- _YOUR INSTRUCTIONS_: In the data below, one line contains "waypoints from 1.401" and a later one contains "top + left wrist". Print both, with every line between them, exactly and alone.

- _RECORDS FOR THIS TASK_:

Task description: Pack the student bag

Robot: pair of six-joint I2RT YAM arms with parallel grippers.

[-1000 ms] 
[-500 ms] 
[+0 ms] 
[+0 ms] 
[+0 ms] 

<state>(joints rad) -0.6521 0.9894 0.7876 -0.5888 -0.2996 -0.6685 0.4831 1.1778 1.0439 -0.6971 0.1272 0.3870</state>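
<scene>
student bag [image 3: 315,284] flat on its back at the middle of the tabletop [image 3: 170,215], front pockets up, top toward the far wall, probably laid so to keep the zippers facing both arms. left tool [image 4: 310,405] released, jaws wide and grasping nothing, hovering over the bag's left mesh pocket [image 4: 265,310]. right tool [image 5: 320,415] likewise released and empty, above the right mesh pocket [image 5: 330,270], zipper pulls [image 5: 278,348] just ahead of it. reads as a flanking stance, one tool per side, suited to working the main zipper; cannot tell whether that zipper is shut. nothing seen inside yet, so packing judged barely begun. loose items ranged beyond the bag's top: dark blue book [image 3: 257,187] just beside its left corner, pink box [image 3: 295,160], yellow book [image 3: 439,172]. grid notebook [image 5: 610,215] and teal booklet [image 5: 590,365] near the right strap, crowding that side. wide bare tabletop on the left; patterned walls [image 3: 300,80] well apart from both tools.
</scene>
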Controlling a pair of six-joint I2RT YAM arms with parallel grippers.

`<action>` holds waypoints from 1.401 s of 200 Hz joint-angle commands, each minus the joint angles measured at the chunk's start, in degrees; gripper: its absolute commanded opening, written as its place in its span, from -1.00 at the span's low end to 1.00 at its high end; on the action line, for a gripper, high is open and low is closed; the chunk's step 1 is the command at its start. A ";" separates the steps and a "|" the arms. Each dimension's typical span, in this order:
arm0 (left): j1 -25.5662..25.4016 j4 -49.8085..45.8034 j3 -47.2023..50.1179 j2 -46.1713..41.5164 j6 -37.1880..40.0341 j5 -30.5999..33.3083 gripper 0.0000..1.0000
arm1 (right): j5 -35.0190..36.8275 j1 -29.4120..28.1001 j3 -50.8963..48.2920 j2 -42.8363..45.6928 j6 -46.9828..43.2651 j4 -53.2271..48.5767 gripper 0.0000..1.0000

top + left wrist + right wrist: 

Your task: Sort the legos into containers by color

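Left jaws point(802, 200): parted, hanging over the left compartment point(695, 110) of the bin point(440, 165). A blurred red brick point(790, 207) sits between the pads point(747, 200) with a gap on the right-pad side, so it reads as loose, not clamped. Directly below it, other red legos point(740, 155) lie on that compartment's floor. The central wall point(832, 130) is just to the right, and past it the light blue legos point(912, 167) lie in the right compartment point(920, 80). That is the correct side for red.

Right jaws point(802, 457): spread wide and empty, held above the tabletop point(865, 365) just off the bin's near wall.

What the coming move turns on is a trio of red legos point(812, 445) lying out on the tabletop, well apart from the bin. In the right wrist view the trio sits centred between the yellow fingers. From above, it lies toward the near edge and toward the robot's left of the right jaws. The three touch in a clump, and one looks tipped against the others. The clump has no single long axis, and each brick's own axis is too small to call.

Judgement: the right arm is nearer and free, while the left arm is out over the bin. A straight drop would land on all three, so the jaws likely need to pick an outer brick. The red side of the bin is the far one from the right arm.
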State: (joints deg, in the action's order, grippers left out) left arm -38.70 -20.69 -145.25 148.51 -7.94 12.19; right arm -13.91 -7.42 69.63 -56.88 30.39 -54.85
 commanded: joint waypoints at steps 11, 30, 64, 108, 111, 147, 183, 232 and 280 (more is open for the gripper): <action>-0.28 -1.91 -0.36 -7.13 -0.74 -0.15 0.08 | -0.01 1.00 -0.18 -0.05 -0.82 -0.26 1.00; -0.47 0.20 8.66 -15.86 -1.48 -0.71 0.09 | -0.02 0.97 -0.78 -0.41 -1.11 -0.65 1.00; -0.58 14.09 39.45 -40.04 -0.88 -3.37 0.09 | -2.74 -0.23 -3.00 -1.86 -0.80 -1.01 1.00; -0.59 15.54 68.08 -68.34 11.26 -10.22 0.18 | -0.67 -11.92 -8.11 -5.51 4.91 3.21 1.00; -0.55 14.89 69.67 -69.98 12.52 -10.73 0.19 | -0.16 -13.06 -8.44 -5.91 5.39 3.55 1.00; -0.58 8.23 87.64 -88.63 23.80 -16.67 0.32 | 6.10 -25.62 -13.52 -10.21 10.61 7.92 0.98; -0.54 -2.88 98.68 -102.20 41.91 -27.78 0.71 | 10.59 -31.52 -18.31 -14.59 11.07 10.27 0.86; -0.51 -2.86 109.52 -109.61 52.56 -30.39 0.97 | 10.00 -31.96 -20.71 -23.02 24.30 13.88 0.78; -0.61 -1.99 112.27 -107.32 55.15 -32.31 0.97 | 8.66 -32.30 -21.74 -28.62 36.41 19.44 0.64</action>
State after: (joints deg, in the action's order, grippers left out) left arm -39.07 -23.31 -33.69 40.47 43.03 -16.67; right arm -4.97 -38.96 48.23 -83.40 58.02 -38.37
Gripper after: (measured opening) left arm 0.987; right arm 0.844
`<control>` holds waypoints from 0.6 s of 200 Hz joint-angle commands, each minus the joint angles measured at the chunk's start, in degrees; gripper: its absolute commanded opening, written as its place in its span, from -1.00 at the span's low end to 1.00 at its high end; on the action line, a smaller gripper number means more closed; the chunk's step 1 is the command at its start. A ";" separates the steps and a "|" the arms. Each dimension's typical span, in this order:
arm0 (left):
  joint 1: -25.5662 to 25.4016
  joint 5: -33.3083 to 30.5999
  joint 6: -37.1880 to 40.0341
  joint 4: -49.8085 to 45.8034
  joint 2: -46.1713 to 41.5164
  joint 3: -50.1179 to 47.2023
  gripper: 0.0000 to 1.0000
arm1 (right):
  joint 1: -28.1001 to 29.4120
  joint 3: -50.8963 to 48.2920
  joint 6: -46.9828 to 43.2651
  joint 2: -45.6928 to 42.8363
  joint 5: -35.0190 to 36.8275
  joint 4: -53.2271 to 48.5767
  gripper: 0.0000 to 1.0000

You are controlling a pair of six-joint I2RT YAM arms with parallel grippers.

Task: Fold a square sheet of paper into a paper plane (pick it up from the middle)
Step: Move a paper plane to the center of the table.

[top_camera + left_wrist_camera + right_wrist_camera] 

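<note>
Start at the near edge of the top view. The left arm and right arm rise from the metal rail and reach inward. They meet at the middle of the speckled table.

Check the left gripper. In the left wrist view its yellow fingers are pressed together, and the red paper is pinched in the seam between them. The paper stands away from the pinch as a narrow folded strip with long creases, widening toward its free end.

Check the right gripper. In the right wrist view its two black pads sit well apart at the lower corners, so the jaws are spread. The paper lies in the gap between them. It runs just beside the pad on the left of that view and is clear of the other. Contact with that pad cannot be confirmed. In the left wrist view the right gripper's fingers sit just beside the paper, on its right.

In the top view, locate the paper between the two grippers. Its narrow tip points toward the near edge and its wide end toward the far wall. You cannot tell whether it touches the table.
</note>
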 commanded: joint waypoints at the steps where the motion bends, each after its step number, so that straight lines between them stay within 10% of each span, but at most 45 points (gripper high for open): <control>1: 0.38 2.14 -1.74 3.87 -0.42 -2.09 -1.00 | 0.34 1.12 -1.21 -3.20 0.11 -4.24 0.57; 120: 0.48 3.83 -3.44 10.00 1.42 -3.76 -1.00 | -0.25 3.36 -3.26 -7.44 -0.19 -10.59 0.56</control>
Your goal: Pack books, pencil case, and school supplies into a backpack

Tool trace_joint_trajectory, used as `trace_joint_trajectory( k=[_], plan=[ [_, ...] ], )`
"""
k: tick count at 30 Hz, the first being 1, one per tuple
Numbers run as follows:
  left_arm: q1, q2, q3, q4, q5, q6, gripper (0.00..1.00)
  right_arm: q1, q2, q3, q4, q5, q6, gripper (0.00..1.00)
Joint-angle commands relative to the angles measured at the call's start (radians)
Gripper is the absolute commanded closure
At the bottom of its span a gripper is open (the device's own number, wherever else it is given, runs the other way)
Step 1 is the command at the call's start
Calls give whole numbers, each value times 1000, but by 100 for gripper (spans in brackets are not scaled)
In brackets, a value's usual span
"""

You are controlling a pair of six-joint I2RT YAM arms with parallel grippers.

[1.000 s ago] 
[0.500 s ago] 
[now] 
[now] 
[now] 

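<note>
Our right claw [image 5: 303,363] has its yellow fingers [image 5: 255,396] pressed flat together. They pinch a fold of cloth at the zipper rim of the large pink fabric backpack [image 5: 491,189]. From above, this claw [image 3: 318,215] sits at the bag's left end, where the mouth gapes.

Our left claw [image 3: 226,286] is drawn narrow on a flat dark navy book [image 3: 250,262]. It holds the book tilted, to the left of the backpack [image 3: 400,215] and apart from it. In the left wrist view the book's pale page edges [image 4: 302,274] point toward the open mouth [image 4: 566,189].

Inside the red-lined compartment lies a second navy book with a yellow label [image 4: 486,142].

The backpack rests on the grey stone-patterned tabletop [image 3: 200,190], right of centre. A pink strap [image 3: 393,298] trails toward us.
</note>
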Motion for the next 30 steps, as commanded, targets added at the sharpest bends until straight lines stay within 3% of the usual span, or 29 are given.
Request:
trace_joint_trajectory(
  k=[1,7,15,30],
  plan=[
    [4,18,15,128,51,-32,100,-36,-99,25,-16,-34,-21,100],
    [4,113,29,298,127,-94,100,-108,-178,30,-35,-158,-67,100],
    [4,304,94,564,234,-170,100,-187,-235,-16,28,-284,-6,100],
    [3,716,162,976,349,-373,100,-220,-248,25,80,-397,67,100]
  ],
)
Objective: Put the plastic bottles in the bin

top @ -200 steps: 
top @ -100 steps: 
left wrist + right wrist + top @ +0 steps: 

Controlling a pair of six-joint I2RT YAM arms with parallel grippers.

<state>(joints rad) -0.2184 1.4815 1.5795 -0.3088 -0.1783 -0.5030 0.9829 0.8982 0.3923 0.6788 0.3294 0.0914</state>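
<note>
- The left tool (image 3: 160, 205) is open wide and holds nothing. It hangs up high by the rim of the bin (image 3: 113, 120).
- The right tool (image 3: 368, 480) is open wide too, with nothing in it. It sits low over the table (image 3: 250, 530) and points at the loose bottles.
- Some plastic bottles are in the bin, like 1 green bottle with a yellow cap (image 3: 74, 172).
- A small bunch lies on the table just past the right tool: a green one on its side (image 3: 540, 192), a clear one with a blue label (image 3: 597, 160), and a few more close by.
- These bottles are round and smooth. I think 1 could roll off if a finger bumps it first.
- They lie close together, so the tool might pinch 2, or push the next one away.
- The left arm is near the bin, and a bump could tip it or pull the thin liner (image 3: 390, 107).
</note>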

- _ANSWER TO THIS EXERCISE_:
`<action>` holds waypoints from 1.401 s of 200 Hz joint-angle commands, each minus the joint angles measured at the chunk's start, in degrees; gripper: its absolute commanded opening, written as its place in its span, from -1.00 at the span's low end to 1.00 at its high end; on the action line, for a gripper, high is open and low is closed; the chunk's step 1 is the command at its start. A ";" separates the steps and a "|" the arms. Each dimension's typical span, in this order:
arm0 (left): j1 -25.5662..25.4016 j4 -49.8085..45.8034 j3 -47.2023..50.1179 j2 -46.1713..41.5164 j6 -37.1880..40.0341 j5 -30.5999..33.3083 gripper 0.0000..1.0000
arm1 (right): j5 -35.0190..36.8275 j1 -29.4120..28.1001 j3 -50.8963..48.2920 j2 -42.8363..45.6928 j6 -46.9828..43.2651 j4 -53.2271..48.5767 gripper 0.0000..1.0000

top + left wrist + right wrist: 

Here the answer is complete.